» INSTRUCTIONS TO FOLLOW
From the entries that follow, work out how many lines contain "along". Write the number only.

Extracted data entries
▬▬▬▬▬▬

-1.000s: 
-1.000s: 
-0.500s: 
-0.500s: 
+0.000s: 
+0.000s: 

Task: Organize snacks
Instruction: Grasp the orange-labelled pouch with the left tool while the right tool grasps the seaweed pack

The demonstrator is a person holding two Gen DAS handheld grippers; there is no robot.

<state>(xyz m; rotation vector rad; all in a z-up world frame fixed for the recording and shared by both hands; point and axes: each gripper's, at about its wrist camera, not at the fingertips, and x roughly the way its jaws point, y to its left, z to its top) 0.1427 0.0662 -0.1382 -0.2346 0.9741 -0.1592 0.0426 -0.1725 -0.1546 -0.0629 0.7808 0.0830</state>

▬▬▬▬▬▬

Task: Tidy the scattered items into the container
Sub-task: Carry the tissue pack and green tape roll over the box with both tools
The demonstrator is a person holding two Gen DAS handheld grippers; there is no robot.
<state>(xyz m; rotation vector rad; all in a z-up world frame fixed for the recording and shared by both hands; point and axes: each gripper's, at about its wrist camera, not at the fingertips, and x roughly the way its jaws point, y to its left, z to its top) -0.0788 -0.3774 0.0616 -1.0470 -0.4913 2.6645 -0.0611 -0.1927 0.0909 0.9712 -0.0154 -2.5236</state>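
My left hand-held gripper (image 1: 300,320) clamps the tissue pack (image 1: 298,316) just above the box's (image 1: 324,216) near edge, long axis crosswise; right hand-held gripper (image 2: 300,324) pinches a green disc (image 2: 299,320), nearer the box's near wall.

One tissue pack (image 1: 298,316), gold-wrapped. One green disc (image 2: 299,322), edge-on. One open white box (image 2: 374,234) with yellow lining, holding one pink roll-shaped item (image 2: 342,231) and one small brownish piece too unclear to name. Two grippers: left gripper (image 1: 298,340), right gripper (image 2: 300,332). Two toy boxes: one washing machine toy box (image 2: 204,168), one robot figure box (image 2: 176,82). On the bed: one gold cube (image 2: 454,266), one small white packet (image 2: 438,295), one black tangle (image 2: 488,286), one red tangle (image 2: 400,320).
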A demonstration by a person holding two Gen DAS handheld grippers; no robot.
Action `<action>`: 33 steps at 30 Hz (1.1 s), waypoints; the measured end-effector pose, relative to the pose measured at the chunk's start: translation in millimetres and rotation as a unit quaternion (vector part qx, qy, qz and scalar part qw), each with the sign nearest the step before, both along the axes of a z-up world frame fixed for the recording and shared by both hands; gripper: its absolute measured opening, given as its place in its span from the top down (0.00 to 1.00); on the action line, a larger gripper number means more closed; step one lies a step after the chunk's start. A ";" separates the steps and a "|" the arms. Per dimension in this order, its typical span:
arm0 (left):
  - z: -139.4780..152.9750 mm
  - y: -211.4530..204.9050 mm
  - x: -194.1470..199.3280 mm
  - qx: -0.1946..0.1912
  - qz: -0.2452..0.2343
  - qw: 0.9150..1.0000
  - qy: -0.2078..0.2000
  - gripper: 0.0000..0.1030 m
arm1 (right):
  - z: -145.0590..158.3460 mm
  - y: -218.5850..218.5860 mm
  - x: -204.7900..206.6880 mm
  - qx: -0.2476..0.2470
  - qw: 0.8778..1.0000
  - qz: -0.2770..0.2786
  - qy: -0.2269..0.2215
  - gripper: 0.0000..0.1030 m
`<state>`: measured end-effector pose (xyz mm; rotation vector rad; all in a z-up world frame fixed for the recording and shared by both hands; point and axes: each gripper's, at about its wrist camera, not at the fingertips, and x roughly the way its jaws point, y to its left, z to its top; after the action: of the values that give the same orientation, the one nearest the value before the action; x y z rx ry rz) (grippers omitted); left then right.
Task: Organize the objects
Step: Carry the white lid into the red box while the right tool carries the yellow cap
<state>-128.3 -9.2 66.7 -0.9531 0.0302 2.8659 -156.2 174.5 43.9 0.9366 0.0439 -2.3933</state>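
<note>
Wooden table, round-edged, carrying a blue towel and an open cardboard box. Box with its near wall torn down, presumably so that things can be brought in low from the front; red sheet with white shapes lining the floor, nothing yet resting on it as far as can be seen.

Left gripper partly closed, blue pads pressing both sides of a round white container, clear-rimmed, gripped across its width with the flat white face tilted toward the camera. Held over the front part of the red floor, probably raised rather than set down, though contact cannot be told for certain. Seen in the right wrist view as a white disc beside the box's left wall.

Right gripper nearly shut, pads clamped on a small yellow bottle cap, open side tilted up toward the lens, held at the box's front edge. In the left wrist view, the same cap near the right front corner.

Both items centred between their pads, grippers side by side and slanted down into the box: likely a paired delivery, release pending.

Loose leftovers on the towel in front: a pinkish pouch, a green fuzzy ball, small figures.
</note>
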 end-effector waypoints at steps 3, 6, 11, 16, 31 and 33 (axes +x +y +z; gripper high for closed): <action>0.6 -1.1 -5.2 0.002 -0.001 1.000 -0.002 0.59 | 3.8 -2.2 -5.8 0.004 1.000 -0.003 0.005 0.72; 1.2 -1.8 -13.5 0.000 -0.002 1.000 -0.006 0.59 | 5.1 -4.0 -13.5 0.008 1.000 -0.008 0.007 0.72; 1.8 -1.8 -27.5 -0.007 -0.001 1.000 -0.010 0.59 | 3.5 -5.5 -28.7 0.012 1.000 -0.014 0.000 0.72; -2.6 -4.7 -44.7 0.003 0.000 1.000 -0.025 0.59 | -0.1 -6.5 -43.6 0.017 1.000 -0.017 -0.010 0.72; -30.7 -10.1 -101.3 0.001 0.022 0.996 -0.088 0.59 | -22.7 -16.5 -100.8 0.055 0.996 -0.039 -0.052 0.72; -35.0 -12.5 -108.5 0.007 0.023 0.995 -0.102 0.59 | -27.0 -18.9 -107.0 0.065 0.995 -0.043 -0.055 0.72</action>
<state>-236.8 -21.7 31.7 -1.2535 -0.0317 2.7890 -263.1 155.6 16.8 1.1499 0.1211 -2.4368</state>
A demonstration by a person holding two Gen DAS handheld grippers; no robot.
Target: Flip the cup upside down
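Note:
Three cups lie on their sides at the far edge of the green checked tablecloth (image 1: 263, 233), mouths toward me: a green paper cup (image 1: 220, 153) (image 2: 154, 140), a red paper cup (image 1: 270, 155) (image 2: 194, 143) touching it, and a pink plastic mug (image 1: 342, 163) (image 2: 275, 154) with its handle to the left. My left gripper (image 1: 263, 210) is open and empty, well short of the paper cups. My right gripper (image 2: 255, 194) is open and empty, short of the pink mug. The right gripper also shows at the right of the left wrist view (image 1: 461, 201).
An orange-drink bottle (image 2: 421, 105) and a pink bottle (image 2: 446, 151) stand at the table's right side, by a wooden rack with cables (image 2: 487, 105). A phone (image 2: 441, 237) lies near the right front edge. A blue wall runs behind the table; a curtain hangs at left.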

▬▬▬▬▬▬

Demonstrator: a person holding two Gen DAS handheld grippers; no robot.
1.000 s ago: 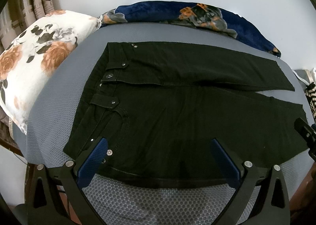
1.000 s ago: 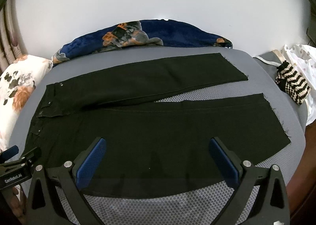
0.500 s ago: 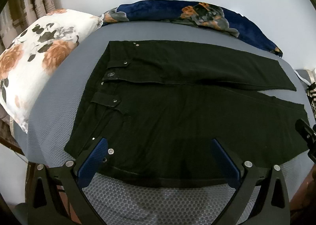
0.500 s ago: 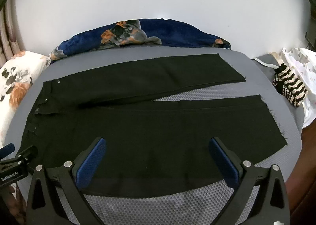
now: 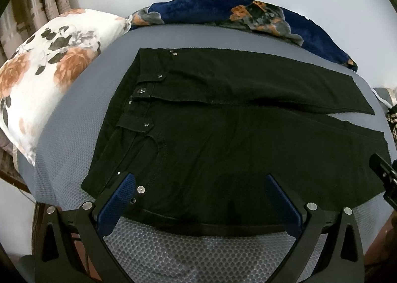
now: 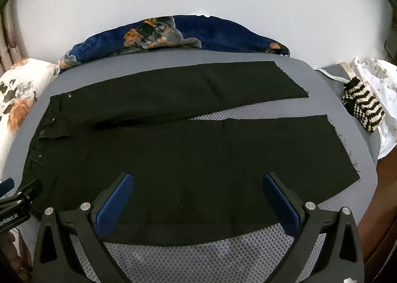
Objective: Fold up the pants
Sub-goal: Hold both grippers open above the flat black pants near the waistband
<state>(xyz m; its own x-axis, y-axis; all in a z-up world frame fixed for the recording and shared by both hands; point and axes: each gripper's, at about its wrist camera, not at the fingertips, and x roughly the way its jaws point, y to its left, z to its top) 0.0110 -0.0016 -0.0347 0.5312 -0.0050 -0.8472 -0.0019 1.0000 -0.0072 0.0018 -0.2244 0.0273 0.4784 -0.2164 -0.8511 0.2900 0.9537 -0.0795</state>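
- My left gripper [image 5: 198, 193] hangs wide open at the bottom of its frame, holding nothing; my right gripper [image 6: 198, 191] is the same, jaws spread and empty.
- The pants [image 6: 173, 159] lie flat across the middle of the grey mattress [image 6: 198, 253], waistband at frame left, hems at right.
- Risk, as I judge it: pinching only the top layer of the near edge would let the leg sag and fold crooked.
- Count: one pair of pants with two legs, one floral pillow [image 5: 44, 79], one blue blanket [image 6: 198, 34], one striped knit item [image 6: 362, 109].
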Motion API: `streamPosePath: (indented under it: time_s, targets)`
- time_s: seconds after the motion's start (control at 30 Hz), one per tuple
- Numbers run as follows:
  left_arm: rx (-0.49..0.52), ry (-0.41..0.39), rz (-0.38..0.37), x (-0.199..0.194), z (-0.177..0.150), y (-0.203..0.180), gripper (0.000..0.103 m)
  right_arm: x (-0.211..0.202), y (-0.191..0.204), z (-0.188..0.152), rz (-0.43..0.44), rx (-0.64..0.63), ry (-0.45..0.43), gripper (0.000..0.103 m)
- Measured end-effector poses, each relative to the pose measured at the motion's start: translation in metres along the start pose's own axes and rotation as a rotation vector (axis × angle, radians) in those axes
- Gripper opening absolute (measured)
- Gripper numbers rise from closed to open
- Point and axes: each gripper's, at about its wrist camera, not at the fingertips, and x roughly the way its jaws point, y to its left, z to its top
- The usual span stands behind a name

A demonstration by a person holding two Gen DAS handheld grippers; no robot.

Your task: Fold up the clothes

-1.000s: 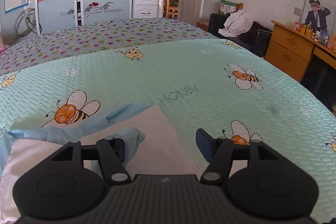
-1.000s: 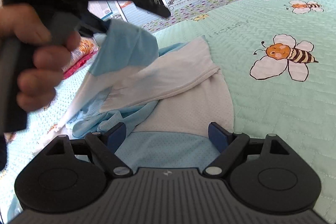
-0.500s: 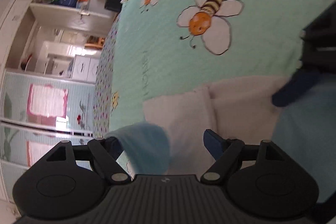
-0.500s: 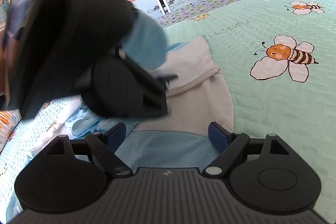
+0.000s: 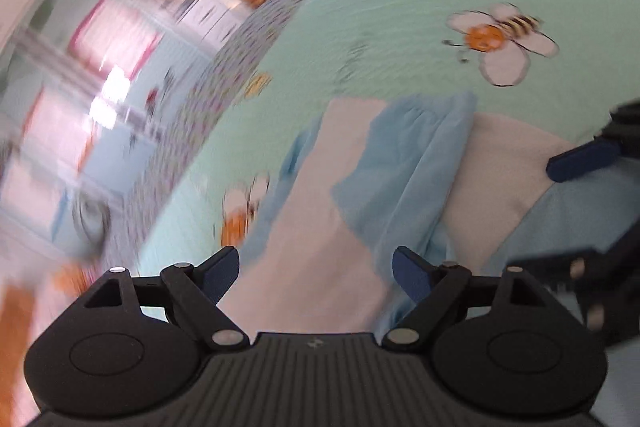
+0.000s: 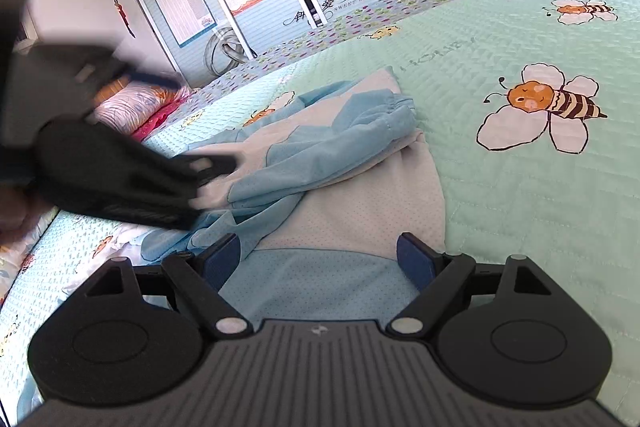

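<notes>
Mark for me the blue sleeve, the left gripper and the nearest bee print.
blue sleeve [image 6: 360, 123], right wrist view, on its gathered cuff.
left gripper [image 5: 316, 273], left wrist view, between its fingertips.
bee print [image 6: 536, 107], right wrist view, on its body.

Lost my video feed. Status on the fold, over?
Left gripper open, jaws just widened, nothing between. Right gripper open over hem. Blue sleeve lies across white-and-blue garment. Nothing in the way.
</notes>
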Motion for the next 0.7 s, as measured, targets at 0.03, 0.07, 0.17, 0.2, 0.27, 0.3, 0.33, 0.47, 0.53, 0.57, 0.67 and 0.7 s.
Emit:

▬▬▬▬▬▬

» ANSWER FOR THIS EXERCISE
2